È iniziata ieri la deposizione del pentito di mafia Filippo Salvatore Bisconti nel processo Brasca contro 21 imputati ritenuti appartenenti alle famiglie di Villagrazia e Santa Maria di Gesù, tutti condannati in abbreviato a due secoli complessivi in primo grado. Il pentito arrivato all’età di 59 anni si è lasciato andare a dichiarazioni personali, parlando anche di religione e prendendo le distanze dall’organizzazione di cui ha fatto parte fino al momento in cui ha deciso di collaborare con la giustizia. “La mafia non c’entra niente con la religione, anzi, soni in antitesi”. È il concetto espresso da Bisconti che sarebbe stato ispirato al pentimento dalle parole di Papa Francesco e di Giovanni Paolo II.

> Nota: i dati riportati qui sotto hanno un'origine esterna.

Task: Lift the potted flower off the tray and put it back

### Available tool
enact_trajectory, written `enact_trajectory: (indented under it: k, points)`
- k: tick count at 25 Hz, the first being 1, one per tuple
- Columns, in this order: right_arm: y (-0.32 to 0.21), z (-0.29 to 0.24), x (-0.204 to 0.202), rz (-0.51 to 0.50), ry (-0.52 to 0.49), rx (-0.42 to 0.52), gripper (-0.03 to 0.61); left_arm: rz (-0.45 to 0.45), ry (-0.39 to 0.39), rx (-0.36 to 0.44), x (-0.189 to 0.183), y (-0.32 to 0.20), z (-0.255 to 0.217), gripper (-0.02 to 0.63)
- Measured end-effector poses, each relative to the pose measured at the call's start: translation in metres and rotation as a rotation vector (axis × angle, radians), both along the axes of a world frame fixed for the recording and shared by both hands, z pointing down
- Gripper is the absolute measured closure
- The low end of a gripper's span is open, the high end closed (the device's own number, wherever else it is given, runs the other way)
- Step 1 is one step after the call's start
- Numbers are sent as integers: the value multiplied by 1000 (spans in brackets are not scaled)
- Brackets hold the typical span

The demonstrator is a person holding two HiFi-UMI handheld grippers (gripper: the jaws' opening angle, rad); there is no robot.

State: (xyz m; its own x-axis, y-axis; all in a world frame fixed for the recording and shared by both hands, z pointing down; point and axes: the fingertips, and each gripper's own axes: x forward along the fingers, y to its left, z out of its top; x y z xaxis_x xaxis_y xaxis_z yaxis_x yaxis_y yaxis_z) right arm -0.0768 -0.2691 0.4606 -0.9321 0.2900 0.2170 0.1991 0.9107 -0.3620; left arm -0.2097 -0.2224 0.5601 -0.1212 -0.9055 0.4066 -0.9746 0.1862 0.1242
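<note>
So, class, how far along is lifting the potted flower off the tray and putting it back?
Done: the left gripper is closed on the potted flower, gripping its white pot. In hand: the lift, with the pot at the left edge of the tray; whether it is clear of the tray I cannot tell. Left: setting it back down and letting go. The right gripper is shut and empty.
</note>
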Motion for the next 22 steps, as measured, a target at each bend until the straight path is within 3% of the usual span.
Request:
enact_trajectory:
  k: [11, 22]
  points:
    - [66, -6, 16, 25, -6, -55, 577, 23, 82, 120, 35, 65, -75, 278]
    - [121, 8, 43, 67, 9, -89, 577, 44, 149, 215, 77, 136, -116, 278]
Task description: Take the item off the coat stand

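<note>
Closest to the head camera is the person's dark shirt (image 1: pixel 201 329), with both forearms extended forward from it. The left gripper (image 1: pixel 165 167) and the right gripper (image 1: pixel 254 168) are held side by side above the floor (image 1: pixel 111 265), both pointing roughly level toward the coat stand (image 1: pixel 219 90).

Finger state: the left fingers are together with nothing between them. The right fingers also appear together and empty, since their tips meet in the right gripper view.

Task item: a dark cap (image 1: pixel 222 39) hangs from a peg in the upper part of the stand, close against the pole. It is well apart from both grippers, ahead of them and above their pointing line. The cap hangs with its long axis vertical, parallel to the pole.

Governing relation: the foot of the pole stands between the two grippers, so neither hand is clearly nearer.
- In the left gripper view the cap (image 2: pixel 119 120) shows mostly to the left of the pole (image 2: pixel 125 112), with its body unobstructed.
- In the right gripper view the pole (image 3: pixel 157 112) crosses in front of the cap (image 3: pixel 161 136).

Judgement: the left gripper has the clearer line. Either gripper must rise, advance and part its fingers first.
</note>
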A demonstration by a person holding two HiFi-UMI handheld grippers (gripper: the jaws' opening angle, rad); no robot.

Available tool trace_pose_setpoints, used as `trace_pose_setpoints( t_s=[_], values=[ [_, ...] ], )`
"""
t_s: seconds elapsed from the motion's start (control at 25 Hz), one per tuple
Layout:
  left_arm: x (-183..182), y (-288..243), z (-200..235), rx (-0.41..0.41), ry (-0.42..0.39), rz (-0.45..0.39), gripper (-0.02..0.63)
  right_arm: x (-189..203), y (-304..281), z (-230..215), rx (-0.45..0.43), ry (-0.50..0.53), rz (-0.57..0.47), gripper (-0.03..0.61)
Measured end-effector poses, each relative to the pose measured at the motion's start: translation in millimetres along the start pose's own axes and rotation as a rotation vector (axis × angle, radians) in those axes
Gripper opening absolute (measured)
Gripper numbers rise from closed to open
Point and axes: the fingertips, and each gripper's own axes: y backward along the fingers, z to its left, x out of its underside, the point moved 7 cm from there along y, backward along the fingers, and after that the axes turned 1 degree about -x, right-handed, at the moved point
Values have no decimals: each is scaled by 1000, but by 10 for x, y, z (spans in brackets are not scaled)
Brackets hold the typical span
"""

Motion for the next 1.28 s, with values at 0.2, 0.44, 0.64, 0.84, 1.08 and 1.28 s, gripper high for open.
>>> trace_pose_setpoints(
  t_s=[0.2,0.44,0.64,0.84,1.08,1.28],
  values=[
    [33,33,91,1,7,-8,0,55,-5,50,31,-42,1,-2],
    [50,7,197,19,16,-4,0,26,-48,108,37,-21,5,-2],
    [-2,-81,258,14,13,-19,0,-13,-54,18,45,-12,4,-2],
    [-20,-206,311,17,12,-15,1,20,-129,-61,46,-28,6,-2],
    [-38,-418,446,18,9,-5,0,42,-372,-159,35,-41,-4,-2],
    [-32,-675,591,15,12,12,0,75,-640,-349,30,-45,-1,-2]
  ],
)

All’interno dell’aula bunker del carcere Pagliarelli l’ex boss di Belmonte Mezzagno ha risposto al pg Carlo Marzella e ha raccontato del percorso personale che lo ha condotto fino al pentimento, ammettendo di essere stato parte attiva alle trattative per la ricostituzione della Cupola, la commissione provinciale. Bisconti venne arrestato il 4 dicembre 2018. “Decisi di collaborare un mesetto dopo il mio ultimo arresto – ha detto -. Ritengo che continuando a stare in Cosa nostra avrei fatto del male a tutta la mia famiglia. I miei figli hanno preso le distanze da me e non me l’aspettavo. Questo mi ferisce. Pure mia moglie si è dissociata”. La moglie è figlia di Vincenzo Bontà, uno degli anziani capimafia di Villagrazia. “La mia decisione spero sia sacrificale per me. Io spero che moglie e figli possano vivere bene per il futuro, i problemi di un carcerato gravano solo ed esclusivamente sulla famiglia”.
Dopo il suo arresto Bisconti negò di avere partecipato alla riunione del 19 maggio dell’anno scorso. “Leandro Greco, il nipote del Papa, Michele Greco – ha sottolineato Bisconti -: avrebbe detto che non c’era bisogno che noi dei paesi andassimo, ci avrebbe rappresentati lui”. “A fine estate vennero a prendermi alla Magione e andammo in un locale là vicino. C’eravamo io e Salvatore Sciarabba per Belmonte e Misilmeri, Gregorio Di Giovanni per Palermo Centro e Porta Nuova, Leandro Greco per Croceverde Giardini e Ciaculli, Colletti per Villabate e Bagheria. Fu proprio Francesco a lamentarsi, Greco disse che l’aveva fatto per evitare problemi, ma Di Giovanni sapeva che l’aveva proposta grossa, erano decisioni che non poteva prendere lui da solo”. Colletti però al termine del vertice mafioso rivelò tutti i particolari al suo autista, Filippo Cusimano. Una microspia piazzata dai carabinieri nell’auto registrò tutto e, come precisa Bisconti rispondendo al controesame degli avvocati, la commissione non vide mai la luce.
Bisconti nel corso della sua deposizione ha anche tracciato le tele della Cosa Nostra locale, parlando, in particolare della famiglia di Villagrazia: “Gestisce Cosa nostra in maniera un po’ arcaica, nel senso che gli affiliati non si presentavano a tutti coloro che non facevano parte di quel mandamento”. E ne ha per tutti quando il pg gli sottopone l’album fotografico degli imputati al processo. Antonino Capizzi è figlio di Benedetto e fratello di Sandro, “che me lo presentò ritualmente”, parla di Mussu tagghiatu di Altofonte, “dove i Capizzi erano di casa perché è il paese della madre”, di Giovanni Messina, “aveva le onoranze funebri e i funerali si dovevano fare tutti da lui”. E poi Santi Pullarà, figlio di Ignazio: “Mi faceva capire che era tutto suo o in comproprietà. Pensavo parlasse molto ma in realtà si muoveva molto e voleva che tutti parlassero con lui, che gli chiedessero permesso. Era giovane ma si voleva atteggiare a persona matura, anziana, consapevole, una volta rimproverò il costruttore Pietro Lo Sicco. Sì, parlava troppo: quando andava a colloquio col padre in carcere, diceva a tutti che gli avrebbe riferito le nostre cose. Ed era inutile dirgli che in carcere i colloqui sono registrati. I suggerimenti paterni non li recepiva”.